On Mon, Nov 28, 2016 at 6:12 PM, Michael Armbrust <michael@databricks.com> wrote:
You could open up a JIRA to add a version of from_json that supports schema inference, but unfortunately that would not be super easy to implement.  In particular, it would introduce a weird case where only this specific function would block for a long time while we infer the schema (instead of waiting for an action).  This blocking would be kind of odd for a call like df.select(...).  If there is enough interest, though, we should still do it.

To give a little more detail, your version of the code is actually doing two passes over the data: one to infer the schema and a second for whatever processing you are asking it to do.  We have to know the schema at each step of DataFrame construction, so we'd have to do this even before you called an action.

Personally, I usually take a small sample of data and use schema inference on that.  I then hardcode that schema into my program.  This makes your spark jobs much faster and removes the possibility of the schema changing underneath the covers.

Here's some code I use to build the static schema code automatically.

Would that work for you? If not, why not?

On Wed, Nov 23, 2016 at 2:48 AM, kant kodali <kanth909@gmail.com> wrote:
Hi Michael,

Looks like all from_json functions will require me to pass schema and that can be little tricky for us but the code below doesn't require me to pass schema at all.

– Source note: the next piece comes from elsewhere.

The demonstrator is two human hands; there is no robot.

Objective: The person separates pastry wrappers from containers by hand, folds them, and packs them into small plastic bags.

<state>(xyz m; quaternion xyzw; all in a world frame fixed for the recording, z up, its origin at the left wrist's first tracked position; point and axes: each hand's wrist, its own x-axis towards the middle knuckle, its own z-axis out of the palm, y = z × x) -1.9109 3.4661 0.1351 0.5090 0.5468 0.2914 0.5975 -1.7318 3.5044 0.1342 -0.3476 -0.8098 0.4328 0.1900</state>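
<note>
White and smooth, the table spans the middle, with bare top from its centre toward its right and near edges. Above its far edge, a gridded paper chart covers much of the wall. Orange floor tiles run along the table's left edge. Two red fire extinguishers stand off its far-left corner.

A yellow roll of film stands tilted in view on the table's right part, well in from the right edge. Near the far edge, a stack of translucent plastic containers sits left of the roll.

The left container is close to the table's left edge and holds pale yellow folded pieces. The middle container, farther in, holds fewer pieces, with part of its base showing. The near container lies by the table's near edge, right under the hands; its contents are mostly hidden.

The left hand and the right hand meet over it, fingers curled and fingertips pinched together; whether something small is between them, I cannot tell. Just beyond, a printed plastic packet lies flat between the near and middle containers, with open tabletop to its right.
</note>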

import org.apache.spark.sql._
val rdd = df2.rdd.map { case Row(j: String) => j }
spark.read.json(rdd).show()

On Tue, Nov 22, 2016 at 2:42 PM, Michael Armbrust <michael@databricks.com> wrote:
The first release candidate should be coming out this week. You can subscribe to the dev list if you want to follow the release schedule.

On Mon, Nov 21, 2016 at 9:34 PM, kant kodali <kanth909@gmail.com> wrote:
Hi Michael,

I only see spark 2.0.2 which is what I am using currently. Any idea on when 2.1 will be released?

Thanks,
kant

On Mon, Nov 21, 2016 at 5:12 PM, Michael Armbrust <michael@databricks.com> wrote:
In Spark 2.1 we've added a from_json function that I think will do what you want.

On Fri, Nov 18, 2016 at 2:29 AM, kant kodali <kanth909@gmail.com> wrote:
This seem to work 

import org.apache.spark.sql._
val rdd = df2.rdd.map { case Row(j: String) => j }
spark.read.json(rdd).show()
However I wonder if this any inefficiency here ? since I have to apply this function for billion rows.